A faithful transcription of all the data, images excluded, is the required answer.

-- PROVIDED DATA follows --

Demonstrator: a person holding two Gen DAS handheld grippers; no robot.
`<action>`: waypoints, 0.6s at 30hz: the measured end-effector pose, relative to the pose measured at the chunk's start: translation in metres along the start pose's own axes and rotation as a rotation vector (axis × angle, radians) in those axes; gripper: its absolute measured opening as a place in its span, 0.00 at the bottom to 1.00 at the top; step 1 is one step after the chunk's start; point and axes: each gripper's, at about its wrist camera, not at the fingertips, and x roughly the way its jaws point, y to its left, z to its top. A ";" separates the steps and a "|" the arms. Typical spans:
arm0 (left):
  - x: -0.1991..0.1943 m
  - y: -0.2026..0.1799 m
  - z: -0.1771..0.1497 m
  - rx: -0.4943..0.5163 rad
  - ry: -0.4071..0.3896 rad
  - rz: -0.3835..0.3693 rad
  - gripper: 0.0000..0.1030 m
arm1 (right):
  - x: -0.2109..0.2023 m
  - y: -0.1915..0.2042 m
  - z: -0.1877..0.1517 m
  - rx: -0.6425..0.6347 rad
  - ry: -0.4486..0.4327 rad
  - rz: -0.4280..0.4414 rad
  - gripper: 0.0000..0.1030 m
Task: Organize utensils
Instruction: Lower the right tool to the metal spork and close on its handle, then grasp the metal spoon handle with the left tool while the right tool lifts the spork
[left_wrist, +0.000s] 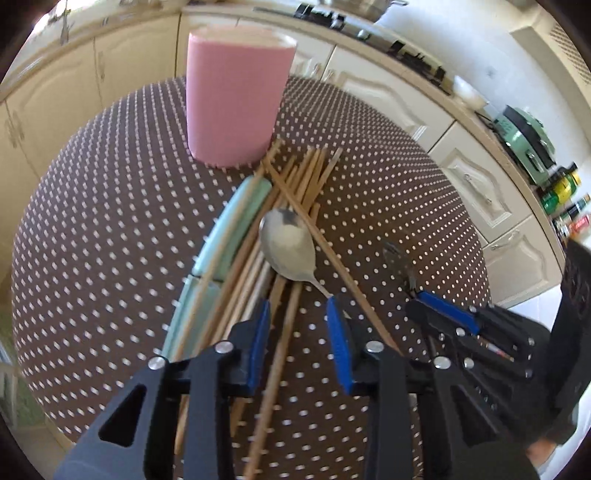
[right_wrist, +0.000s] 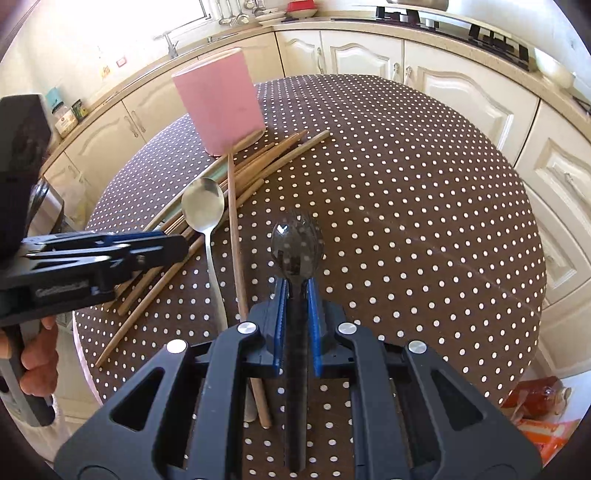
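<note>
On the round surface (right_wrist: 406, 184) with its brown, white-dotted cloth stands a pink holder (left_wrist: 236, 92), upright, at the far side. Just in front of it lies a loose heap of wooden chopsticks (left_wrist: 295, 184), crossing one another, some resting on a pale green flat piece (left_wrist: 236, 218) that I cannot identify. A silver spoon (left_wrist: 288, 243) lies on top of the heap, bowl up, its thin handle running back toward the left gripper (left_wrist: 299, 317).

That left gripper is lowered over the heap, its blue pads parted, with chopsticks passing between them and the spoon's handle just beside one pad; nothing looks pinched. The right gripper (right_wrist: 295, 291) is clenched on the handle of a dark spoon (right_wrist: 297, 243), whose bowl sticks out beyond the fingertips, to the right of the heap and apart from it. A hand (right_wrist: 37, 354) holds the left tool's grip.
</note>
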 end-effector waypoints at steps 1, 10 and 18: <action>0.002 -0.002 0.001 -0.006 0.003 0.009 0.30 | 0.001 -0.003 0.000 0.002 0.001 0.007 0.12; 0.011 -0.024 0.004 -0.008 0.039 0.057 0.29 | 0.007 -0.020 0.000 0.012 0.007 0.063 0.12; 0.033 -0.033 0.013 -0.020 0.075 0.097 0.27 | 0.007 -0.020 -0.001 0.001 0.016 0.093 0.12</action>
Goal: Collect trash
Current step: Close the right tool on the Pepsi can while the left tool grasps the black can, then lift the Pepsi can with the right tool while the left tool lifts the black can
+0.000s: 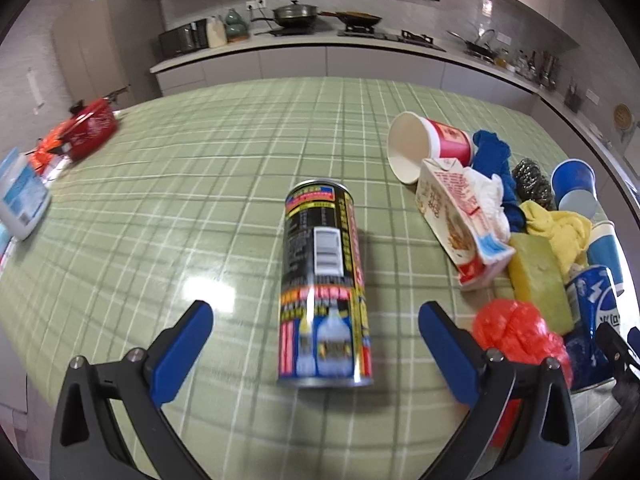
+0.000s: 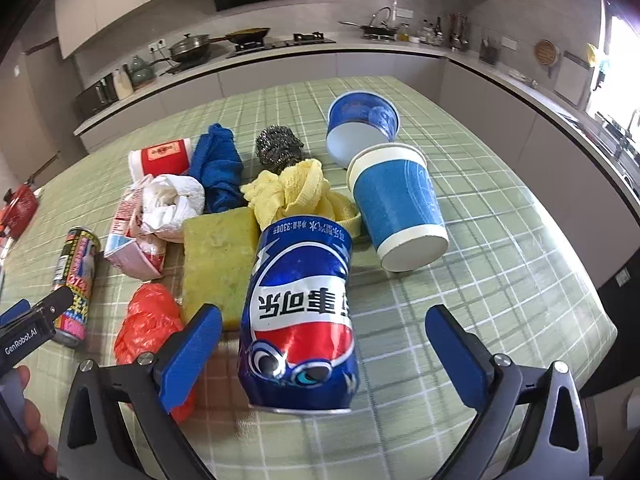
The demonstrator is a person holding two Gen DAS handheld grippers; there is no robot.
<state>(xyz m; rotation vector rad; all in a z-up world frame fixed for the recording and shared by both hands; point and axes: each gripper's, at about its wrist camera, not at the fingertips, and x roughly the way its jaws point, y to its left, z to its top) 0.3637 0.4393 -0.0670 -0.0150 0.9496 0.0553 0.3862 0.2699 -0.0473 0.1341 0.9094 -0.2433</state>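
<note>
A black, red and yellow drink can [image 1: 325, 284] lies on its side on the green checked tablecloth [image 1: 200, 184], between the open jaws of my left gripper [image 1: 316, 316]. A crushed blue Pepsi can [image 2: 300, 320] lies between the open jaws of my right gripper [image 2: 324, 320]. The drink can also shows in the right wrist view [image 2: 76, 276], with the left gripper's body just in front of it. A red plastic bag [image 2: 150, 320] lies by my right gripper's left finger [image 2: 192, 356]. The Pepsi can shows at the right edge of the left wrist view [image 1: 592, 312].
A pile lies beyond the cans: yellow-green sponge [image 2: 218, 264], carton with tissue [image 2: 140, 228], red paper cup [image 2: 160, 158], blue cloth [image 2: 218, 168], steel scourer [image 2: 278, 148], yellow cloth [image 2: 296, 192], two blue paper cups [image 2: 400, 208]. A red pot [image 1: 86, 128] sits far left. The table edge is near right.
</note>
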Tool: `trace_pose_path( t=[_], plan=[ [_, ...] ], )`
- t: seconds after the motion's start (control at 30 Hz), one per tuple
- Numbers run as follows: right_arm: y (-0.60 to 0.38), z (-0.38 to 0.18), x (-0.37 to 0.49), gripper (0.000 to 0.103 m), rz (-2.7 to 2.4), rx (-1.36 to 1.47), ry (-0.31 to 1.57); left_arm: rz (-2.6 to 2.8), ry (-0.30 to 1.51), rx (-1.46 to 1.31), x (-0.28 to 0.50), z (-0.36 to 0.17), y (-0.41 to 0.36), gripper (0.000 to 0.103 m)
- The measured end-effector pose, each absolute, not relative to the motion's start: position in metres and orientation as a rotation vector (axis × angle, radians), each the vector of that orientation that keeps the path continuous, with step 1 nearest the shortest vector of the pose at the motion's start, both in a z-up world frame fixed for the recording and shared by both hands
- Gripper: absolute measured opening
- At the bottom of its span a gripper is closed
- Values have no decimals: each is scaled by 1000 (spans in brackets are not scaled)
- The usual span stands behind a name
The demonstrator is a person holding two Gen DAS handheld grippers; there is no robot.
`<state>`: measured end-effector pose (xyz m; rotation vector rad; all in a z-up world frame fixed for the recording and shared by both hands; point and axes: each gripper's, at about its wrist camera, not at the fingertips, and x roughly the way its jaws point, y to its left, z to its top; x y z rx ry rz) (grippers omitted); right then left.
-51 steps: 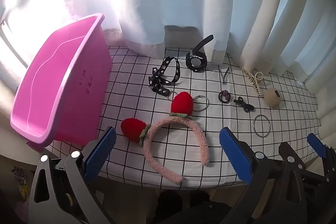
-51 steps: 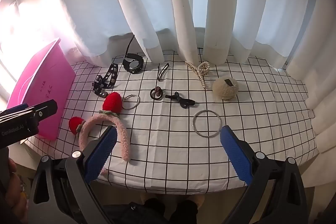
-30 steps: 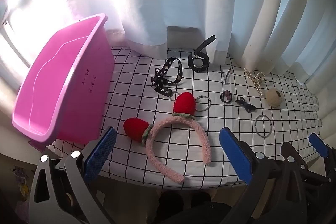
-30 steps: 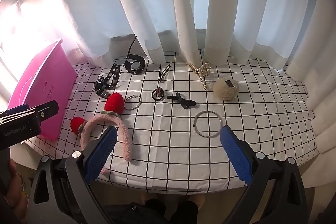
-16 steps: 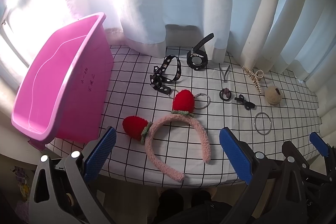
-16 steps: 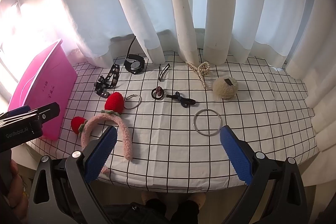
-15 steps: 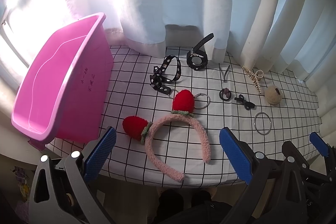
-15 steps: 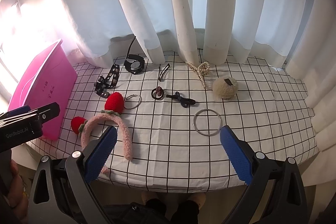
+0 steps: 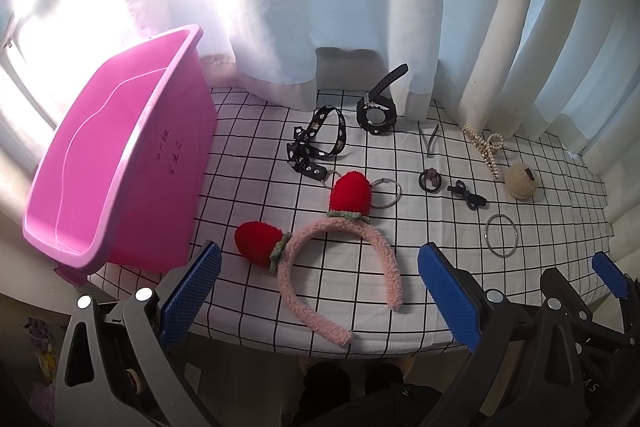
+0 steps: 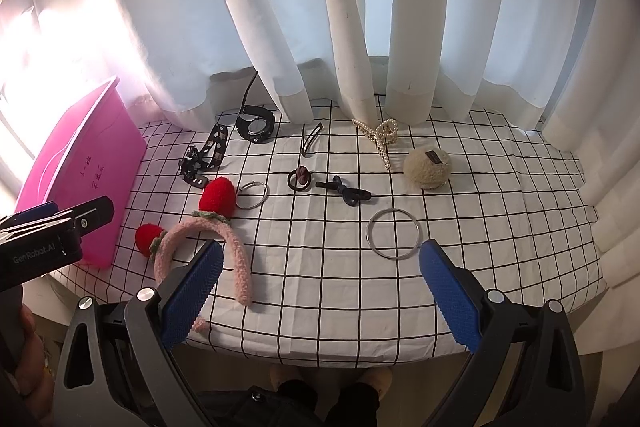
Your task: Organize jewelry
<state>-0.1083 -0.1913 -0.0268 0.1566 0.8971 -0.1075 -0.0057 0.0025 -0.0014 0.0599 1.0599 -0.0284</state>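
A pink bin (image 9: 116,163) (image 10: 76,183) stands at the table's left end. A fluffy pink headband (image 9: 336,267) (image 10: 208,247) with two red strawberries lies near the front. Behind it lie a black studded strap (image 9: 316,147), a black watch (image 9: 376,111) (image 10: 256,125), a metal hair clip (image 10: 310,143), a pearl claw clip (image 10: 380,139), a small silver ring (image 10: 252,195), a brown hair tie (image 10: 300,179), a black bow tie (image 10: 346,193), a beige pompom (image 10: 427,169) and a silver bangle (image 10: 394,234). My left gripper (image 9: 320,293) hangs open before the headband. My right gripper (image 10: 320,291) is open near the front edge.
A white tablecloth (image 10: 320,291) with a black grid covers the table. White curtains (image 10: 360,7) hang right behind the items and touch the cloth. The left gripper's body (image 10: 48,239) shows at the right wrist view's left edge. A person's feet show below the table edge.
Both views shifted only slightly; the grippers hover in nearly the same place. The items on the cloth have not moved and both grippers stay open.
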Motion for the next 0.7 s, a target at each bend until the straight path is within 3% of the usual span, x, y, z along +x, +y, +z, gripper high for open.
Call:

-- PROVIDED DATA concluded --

**SOLUTION BELOW**
Demonstrator: a person holding two Gen DAS handheld grippers; no robot.
`<action>`: waypoints, 0.6s at 30hz: the measured end-effector pose, relative to the pose measured at the chunk's start: translation in metres along the start pose's own axes and rotation as a rotation vector (axis × angle, radians) in those axes; gripper: its absolute measured opening as a place in its span, 0.00 at the bottom to 1.00 at the top; step 1 is one step after the chunk's start; point and axes: each gripper's, at about its wrist camera, not at the fingertips, and x roughly the way its jaws point, y to its left, z to its top. A ";" separates the steps and a "|" the arms. Typical spans:
arm0 (left):
  - x: -0.1991..0.1943 m
  - y: -0.2026..0.1799 m
  - z: -0.1771..0.1497 m
  - rx: -0.4943..0.5163 rad
  - ry: -0.4071..0.3896 rad
  - rz: -0.3835..0.3693 rad
  - gripper: 0.0000..0.1030 m
arm1 (right):
  - x: -0.2109..0.2023 m
  - y: -0.1915..0.2042 m
  - z: -0.1877..0.1517 m
  - rx: -0.6425..0.6347 rad
  - ry: -0.4486..0.4327 rad
  - rz: -0.4280..0.4414 rad
  - gripper: 0.0000..0.1030 m
Task: Organize utensils
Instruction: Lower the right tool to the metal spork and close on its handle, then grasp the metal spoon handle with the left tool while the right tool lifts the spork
[left_wrist, +0.000s] 
[right_wrist, +0.000s] 
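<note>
On the round surface (right_wrist: 406, 184) with its brown, white-dotted cloth stands a pink holder (left_wrist: 236, 92), upright, at the far side. Just in front of it lies a loose heap of wooden chopsticks (left_wrist: 295, 184), crossing one another, some resting on a pale green flat piece (left_wrist: 236, 218) that I cannot identify. A silver spoon (left_wrist: 288, 243) lies on top of the heap, bowl up, its thin handle running back toward the left gripper (left_wrist: 299, 317).

That left gripper is lowered over the heap, its blue pads parted, with chopsticks passing between them and the spoon's handle just beside one pad; nothing looks pinched. The right gripper (right_wrist: 295, 291) is clenched on the handle of a dark spoon (right_wrist: 297, 243), whose bowl sticks out beyond the fingertips, to the right of the heap and apart from it. A hand (right_wrist: 37, 354) holds the left tool's grip.
</note>
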 end-effector waypoints at steps 1, 10 and 18: <action>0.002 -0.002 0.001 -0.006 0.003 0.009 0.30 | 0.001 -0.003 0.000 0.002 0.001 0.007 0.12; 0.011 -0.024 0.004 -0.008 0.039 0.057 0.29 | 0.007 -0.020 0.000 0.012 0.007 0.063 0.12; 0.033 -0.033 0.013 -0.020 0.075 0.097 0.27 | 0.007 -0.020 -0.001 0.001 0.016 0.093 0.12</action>
Goal: Collect trash
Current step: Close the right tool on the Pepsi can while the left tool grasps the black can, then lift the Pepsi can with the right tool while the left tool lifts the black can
+0.000s: 
+0.000s: 
The demonstrator is a person holding two Gen DAS handheld grippers; there is no robot.
<state>(xyz m; rotation vector rad; all in a z-up world frame fixed for the recording and shared by both hands; point and axes: each gripper's, at about its wrist camera, not at the fingertips, and x roughly the way its jaws point, y to its left, z to its top) 0.3637 0.4393 -0.0670 -0.0150 0.9496 0.0553 0.3862 0.2699 -0.0473 0.1341 0.9094 -0.2433</state>
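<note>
A black, red and yellow drink can [image 1: 325, 284] lies on its side on the green checked tablecloth [image 1: 200, 184], between the open jaws of my left gripper [image 1: 316, 316]. A crushed blue Pepsi can [image 2: 300, 320] lies between the open jaws of my right gripper [image 2: 324, 320]. The drink can also shows in the right wrist view [image 2: 76, 276], with the left gripper's body just in front of it. A red plastic bag [image 2: 150, 320] lies by my right gripper's left finger [image 2: 192, 356]. The Pepsi can shows at the right edge of the left wrist view [image 1: 592, 312].
A pile lies beyond the cans: yellow-green sponge [image 2: 218, 264], carton with tissue [image 2: 140, 228], red paper cup [image 2: 160, 158], blue cloth [image 2: 218, 168], steel scourer [image 2: 278, 148], yellow cloth [image 2: 296, 192], two blue paper cups [image 2: 400, 208]. A red pot [image 1: 86, 128] sits far left. The table edge is near right.
</note>
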Tool: `trace_pose_path( t=[_], plan=[ [_, ...] ], )`
- t: seconds after the motion's start (control at 30 Hz), one per tuple
- Numbers run as follows: right_arm: y (-0.60 to 0.38), z (-0.38 to 0.18), x (-0.37 to 0.49), gripper (0.000 to 0.103 m), rz (-2.7 to 2.4), rx (-1.36 to 1.47), ry (-0.31 to 1.57); left_arm: rz (-2.6 to 2.8), ry (-0.30 to 1.51), rx (-1.46 to 1.31), x (-0.28 to 0.50), z (-0.36 to 0.17), y (-0.41 to 0.36), gripper (0.000 to 0.103 m)
- The measured end-effector pose, each absolute, not relative to the motion's start: position in metres and orientation as a rotation vector (axis × angle, radians), each the vector of that orientation that keeps the path continuous, with step 1 nearest the shortest vector of the pose at the motion's start, both in a z-up world frame fixed for the recording and shared by both hands
- Gripper: absolute measured opening
- At the bottom of its span a gripper is closed
- Values have no decimals: each is scaled by 1000 (spans in brackets are not scaled)
- The usual span stands behind a name
The demonstrator is a person holding two Gen DAS handheld grippers; there is no robot.
`<state>`: measured end-effector pose (xyz m; rotation vector rad; all in a z-up world frame fixed for the recording and shared by both hands; point and axes: each gripper's, at about its wrist camera, not at the fingertips, and x roughly the way its jaws point, y to its left, z to its top; x y z rx ry rz) (grippers omitted); right then left.
-51 steps: 
-51 steps: 
-30 steps: 
-30 steps: 
-16 steps: 
-16 steps: 
-15 steps: 
-15 steps: 
+0 steps: 
+0 steps: 
Your task: Organize jewelry
<state>-0.1083 -0.1913 -0.0268 0.1566 0.8971 -0.1075 -0.0057 0.0025 -0.0014 0.0599 1.0599 -0.0284</state>
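A pink bin (image 9: 116,163) (image 10: 76,183) stands at the table's left end. A fluffy pink headband (image 9: 336,267) (image 10: 208,247) with two red strawberries lies near the front. Behind it lie a black studded strap (image 9: 316,147), a black watch (image 9: 376,111) (image 10: 256,125), a metal hair clip (image 10: 310,143), a pearl claw clip (image 10: 380,139), a small silver ring (image 10: 252,195), a brown hair tie (image 10: 300,179), a black bow tie (image 10: 346,193), a beige pompom (image 10: 427,169) and a silver bangle (image 10: 394,234). My left gripper (image 9: 320,293) hangs open before the headband. My right gripper (image 10: 320,291) is open near the front edge.
A white tablecloth (image 10: 320,291) with a black grid covers the table. White curtains (image 10: 360,7) hang right behind the items and touch the cloth. The left gripper's body (image 10: 48,239) shows at the right wrist view's left edge. A person's feet show below the table edge.
Both views shifted only slightly; the grippers hover in nearly the same place. The items on the cloth have not moved and both grippers stay open.
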Motion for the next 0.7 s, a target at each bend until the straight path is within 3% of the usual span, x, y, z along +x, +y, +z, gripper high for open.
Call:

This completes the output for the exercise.